Reflecting the distribution of stimulus checks by the federal government, the Commerce Department released a report on Friday unexpectedly showing a substantial increase in U.S. personal income in the month of April.
The Commerce Department said personal income spiked by 10.5 percent in April after tumbling by a revised 2.2 percent in March.
The jump in personal income came as a surprise to economists, who had expected income to plunge by 6.5 percent compared to the 2.0 percent slump originally reported for the previous month.

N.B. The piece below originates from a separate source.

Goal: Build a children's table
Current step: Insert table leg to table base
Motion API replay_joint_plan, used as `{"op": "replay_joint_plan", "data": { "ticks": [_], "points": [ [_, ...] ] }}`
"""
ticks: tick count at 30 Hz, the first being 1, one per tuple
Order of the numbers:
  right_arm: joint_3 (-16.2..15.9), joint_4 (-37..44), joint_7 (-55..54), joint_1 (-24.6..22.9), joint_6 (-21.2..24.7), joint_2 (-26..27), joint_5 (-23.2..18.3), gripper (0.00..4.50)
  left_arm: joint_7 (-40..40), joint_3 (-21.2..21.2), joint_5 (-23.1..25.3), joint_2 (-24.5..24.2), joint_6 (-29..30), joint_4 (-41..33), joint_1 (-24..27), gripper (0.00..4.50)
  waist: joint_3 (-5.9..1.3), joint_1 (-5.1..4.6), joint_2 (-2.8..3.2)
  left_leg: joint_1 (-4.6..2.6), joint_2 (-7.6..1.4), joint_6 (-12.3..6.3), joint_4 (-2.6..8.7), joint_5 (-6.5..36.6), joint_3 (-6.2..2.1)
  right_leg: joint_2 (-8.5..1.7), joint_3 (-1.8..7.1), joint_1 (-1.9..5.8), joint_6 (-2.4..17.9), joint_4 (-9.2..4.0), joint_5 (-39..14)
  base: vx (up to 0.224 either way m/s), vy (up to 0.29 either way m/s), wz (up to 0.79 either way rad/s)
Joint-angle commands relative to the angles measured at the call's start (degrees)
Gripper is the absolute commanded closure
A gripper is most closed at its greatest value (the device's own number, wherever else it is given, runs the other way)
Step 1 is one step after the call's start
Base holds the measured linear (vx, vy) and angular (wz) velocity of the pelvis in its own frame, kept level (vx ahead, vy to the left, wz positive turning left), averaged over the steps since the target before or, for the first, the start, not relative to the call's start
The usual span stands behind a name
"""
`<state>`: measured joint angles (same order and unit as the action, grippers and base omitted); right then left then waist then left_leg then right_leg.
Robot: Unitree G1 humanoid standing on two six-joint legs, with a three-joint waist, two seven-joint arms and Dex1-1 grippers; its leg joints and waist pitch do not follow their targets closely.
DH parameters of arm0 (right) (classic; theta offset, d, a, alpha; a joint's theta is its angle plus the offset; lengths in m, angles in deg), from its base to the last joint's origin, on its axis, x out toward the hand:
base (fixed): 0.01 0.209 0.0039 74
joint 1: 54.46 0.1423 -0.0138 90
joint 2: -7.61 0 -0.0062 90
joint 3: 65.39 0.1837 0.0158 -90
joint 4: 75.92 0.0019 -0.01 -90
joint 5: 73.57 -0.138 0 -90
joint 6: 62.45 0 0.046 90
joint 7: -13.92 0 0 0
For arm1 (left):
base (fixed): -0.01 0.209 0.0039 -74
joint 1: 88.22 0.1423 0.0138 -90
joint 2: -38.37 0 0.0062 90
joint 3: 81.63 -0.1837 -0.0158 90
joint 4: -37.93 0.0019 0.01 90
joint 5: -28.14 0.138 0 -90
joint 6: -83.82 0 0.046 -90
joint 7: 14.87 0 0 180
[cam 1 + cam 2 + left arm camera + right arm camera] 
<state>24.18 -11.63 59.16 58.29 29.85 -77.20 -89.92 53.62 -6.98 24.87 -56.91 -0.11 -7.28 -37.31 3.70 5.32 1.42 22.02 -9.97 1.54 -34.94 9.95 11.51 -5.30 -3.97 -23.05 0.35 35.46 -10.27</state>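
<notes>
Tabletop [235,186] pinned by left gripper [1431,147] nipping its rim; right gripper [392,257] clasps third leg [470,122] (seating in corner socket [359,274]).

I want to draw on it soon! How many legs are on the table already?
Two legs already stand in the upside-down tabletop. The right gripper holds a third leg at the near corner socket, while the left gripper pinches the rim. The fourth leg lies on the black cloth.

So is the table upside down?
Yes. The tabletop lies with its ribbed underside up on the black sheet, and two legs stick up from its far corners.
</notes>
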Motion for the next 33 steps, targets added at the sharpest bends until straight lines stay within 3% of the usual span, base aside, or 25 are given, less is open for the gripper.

Disposable personal income, or personal income less personal current taxes, also soared by 13.4 percent in April following a 1.8 percent drop in March.
Meanwhile, the report showed a steep drop in personal spending, reflecting the impact of the coronavirus-induced lockdown.
The Commerce Department said personal spending plummeted by 13.6 percent in April after a revised 6.9 percent slump in March.
Economists had expected spending to tumble by 12.6 percent compared to the 7.5 percent nosedive originally reported for the previous month.
“The 13.2% m/m plunge in real personal spending in April, which leaves consumption nearly 20% below its February level, illustrates the full extent of the hit to demand from the coronavirus lockdowns,” said Andrew Hunter, Senior U.S. Economist at Capital Economics.
He added, “But the surge in personal incomes, as the stimulus cheques came through, should help to support the recovery.”
With income spiking and spending plunging, personal saving as a percentage of disposable personal income surged up to a record high 33.0 percent in April from 12.7 percent in March.